Homework3ECE438JPEG - Rhea

JPEG Compression

Overview

JPEG compression is a lossy compression format for images. Here is a simple explanation of how it works.

Step 1:

The image is divided into non-overlapping 8 by 8 blocks (8x8 pixels). If the image width or size does not divide evenly into 8, the image may be cropped or pixels may be added to make the image divisible by 8. Each 8 by 8 block will contain 64 values. For a grayscale image, each pixel may be anywhere from 0 to 255, where 0 is pure black and 255 is pure white.

A sample 8 by 8 block for a grayscale image

Step 2:

The 2-D Discrete Cosine Transform (DCT) is applied to each 8 by 8 block. For the purposes of applying the DCT, the values in each block are first shifted by -128 to center around zero. The DCT is chosen over transforms like the FFT because the frequency coefficients are represented by only real numbers. The FFT would require two 8 by 8 matrices, one to store the real part of the frequency coefficient, another to store the imaginary part. The result of the DCT is also an 8 by 8 block, where the top left corner represents the DC or average pixel value for that specific 8 by 8 block. The bottom left corner is an AC coefficient which represents the fastest vertical change. The top right corner is an AC coefficient which represents the fastest horizontal change. The image is represented as a weighted sum of the 64 possible configurations.

Grayscale representation of the AC components of the 2-D DCT

Step 3:

Once the DCT of the 8 by 8 block is obtained, each block is quantized using a quantization matrix. This is where the lossiness of the JPEG format is introduced. Quantization is essentially a divide and floor operation. The quality factor of a JPEG is directly related to quantization matrix.

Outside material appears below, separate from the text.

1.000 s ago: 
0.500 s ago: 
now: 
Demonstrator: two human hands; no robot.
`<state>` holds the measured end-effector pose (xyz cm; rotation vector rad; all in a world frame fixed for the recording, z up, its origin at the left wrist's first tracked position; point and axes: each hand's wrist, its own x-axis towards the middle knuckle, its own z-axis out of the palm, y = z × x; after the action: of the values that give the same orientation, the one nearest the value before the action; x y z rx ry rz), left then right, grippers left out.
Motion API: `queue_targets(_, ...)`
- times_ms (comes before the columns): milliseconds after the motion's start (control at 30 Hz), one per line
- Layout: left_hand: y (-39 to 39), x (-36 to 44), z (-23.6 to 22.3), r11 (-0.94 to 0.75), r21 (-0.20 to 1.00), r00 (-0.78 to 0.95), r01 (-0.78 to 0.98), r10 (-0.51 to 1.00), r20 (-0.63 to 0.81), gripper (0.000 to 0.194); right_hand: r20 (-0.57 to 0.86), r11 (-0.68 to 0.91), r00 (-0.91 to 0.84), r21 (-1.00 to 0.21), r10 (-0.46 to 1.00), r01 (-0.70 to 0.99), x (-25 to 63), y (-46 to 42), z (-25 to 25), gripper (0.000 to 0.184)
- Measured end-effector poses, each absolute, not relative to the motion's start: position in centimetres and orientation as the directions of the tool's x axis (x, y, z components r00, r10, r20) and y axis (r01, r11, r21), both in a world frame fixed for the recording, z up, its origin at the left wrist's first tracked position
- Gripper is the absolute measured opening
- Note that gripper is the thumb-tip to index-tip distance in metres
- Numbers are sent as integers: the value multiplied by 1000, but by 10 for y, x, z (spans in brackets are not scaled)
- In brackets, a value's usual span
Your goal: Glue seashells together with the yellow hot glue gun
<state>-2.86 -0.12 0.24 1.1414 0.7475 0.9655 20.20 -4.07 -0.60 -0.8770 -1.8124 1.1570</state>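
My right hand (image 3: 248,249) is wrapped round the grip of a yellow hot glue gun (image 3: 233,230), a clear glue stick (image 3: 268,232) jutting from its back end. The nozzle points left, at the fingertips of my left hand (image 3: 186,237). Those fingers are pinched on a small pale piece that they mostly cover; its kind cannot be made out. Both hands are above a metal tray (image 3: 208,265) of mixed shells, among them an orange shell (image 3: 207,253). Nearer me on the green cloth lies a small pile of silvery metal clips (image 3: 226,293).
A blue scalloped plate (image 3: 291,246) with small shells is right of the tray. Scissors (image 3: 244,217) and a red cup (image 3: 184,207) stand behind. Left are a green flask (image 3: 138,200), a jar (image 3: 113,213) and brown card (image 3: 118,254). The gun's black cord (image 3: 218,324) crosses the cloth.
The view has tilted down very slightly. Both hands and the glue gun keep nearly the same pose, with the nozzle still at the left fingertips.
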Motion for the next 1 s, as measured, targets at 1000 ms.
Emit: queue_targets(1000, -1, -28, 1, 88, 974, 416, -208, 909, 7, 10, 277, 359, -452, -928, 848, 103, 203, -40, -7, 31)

The quantization matrix is an 8 by 8 matrix. Values within this matrix are chosen based on the Q-factor. For an image with high quality, the q-matrix may be set to all 1's. This essentially means no quantization occurs. The way the values in the q-matrix are decided is based upon common trends in an image. Typically, images contain a lot of continuous tones. This makes the DC component of the image and the low AC components particularly dominant in the representation of the image. In a typical image, the majority of the image strength is contained in the top left corner of the 2-D DCT. To preserve these portions of the image, the values in the q-matrix for the top left corner are smaller. The values in the bottom right of the q-matrix are particularly high. This is because the average image is already characterized well with just the top left portion of the 2-D DCT. We don't want to include a high frequency coefficient unless it is particularly dominant and essential to accurate representation. Therefore, the values in the lower right of the q-matrix are high. You can think of this as attenuating high frequency portions of the image unless they have a high signal energy (aka, they're significant in the reconstruction and representation of the image).

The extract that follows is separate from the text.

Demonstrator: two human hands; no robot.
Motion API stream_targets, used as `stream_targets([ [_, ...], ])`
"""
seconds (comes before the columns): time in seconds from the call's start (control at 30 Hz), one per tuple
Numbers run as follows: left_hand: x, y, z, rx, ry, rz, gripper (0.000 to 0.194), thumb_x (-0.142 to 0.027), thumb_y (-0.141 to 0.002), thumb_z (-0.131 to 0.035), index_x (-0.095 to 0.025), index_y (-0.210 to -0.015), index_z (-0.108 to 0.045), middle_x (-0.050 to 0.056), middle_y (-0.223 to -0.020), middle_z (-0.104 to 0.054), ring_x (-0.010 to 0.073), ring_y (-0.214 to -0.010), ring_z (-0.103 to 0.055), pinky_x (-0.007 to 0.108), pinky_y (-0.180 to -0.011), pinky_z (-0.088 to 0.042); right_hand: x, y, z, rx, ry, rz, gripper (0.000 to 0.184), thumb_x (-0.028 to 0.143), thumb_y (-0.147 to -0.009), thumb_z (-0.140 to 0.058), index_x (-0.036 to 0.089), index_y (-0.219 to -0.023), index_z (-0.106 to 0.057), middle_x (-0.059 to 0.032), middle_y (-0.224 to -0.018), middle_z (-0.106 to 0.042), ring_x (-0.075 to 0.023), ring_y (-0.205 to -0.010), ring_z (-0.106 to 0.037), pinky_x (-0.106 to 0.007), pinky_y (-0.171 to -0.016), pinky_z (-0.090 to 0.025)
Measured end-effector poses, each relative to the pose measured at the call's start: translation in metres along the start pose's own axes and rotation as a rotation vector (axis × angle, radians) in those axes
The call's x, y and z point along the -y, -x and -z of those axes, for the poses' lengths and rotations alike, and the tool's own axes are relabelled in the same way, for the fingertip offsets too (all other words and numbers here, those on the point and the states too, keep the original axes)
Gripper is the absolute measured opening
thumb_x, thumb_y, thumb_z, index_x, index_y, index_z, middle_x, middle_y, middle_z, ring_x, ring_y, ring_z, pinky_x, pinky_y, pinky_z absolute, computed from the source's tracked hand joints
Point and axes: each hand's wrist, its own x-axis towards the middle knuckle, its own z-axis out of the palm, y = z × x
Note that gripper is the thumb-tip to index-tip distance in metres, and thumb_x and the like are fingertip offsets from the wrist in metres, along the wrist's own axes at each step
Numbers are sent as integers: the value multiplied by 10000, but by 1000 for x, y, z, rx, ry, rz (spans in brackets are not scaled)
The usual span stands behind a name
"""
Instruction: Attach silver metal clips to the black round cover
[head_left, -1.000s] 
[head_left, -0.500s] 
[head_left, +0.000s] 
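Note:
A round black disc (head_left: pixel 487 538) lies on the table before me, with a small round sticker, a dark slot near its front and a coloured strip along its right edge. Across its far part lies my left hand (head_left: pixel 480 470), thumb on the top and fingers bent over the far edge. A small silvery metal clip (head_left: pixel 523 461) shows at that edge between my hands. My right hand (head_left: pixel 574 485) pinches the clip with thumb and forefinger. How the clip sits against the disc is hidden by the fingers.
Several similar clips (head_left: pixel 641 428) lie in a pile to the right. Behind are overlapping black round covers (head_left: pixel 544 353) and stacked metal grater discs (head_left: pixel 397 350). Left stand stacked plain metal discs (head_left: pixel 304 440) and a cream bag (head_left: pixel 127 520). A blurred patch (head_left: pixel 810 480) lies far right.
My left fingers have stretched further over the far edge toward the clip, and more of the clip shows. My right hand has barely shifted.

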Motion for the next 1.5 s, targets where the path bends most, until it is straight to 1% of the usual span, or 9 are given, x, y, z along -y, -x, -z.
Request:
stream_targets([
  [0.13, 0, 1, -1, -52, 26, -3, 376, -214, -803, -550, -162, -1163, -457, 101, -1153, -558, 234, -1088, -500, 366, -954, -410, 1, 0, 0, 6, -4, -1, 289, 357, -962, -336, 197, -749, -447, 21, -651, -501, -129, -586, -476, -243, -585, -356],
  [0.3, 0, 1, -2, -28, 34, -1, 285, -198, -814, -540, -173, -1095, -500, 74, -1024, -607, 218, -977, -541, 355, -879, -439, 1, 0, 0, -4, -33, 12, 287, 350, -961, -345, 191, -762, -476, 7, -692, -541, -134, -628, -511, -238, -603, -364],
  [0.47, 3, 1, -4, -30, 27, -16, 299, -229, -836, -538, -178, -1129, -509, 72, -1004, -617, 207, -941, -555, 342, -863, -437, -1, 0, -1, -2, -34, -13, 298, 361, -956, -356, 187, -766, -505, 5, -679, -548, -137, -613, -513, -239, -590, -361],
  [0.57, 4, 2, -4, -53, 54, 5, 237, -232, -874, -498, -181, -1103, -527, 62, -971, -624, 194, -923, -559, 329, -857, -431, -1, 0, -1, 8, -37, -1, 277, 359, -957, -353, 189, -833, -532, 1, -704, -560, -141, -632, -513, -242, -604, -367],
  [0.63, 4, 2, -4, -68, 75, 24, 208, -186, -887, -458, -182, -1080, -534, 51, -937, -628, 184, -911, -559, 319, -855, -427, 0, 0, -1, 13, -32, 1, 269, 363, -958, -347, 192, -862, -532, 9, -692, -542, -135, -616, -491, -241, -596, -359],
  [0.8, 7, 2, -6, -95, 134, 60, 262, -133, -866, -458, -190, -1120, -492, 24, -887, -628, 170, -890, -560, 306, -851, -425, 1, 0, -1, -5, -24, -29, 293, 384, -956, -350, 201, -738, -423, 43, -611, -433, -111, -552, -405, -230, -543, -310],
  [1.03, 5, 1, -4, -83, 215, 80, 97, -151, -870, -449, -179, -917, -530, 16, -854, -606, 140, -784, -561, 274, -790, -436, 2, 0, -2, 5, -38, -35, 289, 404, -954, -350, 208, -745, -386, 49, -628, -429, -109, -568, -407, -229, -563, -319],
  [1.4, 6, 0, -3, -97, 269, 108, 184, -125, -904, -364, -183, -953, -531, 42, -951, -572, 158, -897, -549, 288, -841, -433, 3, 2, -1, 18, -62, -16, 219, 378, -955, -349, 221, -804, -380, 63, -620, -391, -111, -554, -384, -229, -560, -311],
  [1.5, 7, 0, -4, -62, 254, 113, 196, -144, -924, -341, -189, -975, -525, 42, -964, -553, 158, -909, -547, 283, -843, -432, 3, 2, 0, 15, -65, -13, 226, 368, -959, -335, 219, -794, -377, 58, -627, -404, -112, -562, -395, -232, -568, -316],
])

Sample quantization matrix

Normally, once you quantize by some value, you would then multiply by the same q value to get the quantized value. So say you had 125 and you wanted to quantize by 16. The quantized value would be 16*floor(125/16). However, this operation is saved for later. We want to encode what we have now since multiplying by the q-matrix will undoubtedly cause all the numbers to get bigger. When encoding data, smaller values are always better.